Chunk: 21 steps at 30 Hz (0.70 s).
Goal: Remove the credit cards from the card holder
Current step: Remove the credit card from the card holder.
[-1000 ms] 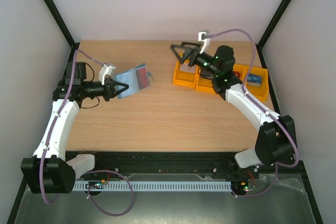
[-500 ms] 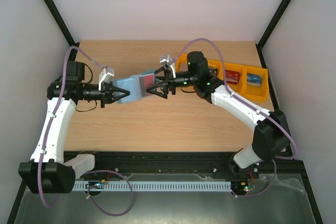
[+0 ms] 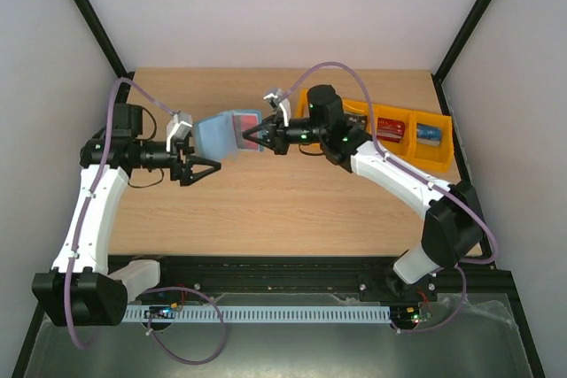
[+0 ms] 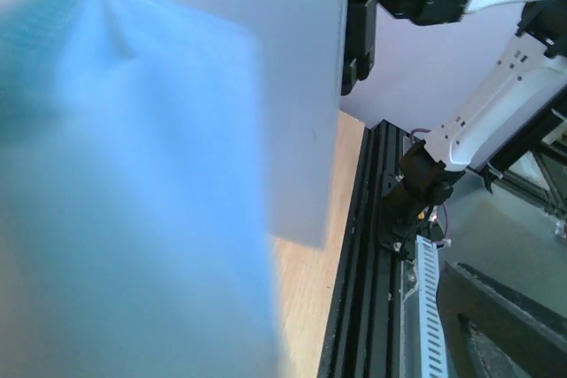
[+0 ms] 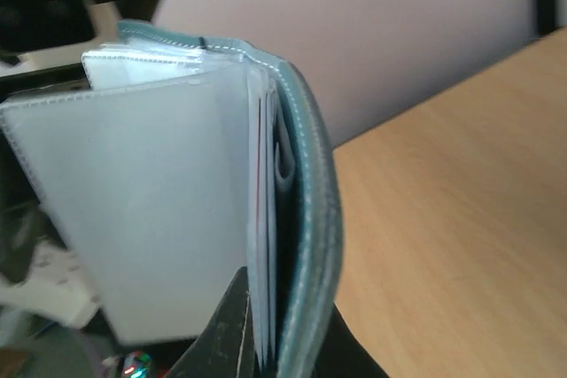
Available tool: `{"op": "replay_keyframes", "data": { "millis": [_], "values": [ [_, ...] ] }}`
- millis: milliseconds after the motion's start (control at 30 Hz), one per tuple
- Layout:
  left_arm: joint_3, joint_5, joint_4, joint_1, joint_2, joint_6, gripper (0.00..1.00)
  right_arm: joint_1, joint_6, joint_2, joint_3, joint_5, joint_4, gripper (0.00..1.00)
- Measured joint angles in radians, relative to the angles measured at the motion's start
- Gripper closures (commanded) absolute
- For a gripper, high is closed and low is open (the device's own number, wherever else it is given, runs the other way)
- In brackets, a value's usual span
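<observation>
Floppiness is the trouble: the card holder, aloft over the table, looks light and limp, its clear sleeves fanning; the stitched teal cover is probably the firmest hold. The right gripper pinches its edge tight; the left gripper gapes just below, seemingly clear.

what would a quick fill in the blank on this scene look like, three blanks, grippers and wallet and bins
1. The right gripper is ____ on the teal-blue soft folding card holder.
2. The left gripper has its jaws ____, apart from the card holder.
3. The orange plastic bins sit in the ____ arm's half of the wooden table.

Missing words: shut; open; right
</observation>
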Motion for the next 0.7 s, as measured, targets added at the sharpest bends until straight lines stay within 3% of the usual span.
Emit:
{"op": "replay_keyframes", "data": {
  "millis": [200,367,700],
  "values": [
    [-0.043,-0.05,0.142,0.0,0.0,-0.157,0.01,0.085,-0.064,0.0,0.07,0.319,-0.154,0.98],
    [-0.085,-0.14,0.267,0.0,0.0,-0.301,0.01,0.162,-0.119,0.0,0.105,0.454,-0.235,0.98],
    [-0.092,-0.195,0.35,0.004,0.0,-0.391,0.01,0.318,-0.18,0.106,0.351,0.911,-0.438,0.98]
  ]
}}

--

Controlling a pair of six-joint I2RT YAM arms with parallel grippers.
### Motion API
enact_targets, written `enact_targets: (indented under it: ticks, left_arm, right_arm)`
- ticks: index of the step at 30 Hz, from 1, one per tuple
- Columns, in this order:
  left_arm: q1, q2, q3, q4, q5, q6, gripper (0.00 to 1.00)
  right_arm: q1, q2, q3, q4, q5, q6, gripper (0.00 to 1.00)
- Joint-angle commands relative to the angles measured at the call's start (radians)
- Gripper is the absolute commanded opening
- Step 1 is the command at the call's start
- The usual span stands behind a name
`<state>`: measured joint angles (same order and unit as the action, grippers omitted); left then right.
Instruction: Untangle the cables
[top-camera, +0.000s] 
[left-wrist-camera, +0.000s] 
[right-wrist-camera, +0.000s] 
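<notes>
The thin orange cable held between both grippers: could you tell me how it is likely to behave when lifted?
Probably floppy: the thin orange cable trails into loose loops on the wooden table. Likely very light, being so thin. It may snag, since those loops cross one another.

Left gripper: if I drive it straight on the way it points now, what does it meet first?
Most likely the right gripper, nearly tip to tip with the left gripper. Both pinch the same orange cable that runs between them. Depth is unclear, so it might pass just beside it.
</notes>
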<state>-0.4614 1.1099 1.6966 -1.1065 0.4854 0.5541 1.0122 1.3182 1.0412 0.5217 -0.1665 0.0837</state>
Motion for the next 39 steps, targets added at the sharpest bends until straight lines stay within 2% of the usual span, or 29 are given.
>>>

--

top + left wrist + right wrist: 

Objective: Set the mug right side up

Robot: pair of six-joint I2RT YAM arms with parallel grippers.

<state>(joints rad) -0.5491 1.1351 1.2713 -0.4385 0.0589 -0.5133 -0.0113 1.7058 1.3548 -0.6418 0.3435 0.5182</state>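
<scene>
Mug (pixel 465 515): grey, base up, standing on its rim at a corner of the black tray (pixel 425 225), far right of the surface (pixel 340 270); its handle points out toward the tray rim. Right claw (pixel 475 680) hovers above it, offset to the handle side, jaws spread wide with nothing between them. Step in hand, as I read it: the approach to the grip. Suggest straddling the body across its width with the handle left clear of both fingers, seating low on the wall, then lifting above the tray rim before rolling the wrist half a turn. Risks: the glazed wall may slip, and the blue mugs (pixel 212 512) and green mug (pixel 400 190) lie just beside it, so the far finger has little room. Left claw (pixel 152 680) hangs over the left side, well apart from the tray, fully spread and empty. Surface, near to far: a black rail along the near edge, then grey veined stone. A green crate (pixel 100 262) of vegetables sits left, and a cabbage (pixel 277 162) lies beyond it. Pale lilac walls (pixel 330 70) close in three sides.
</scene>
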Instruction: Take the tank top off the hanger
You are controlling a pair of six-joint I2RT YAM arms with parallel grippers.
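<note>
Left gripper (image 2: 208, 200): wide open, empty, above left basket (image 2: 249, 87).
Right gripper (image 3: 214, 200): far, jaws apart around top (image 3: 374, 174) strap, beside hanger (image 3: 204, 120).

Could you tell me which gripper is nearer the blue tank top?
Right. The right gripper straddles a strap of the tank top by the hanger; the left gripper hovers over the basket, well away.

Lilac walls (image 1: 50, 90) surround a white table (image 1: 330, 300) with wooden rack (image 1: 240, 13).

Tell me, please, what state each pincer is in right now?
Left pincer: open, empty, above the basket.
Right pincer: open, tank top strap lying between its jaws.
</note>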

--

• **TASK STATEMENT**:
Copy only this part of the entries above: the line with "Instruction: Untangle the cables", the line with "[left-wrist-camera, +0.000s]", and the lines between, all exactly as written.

• **SOLUTION FOR THIS EXERCISE**:
Instruction: Untangle the cables
[top-camera, +0.000s] 
[left-wrist-camera, +0.000s] 

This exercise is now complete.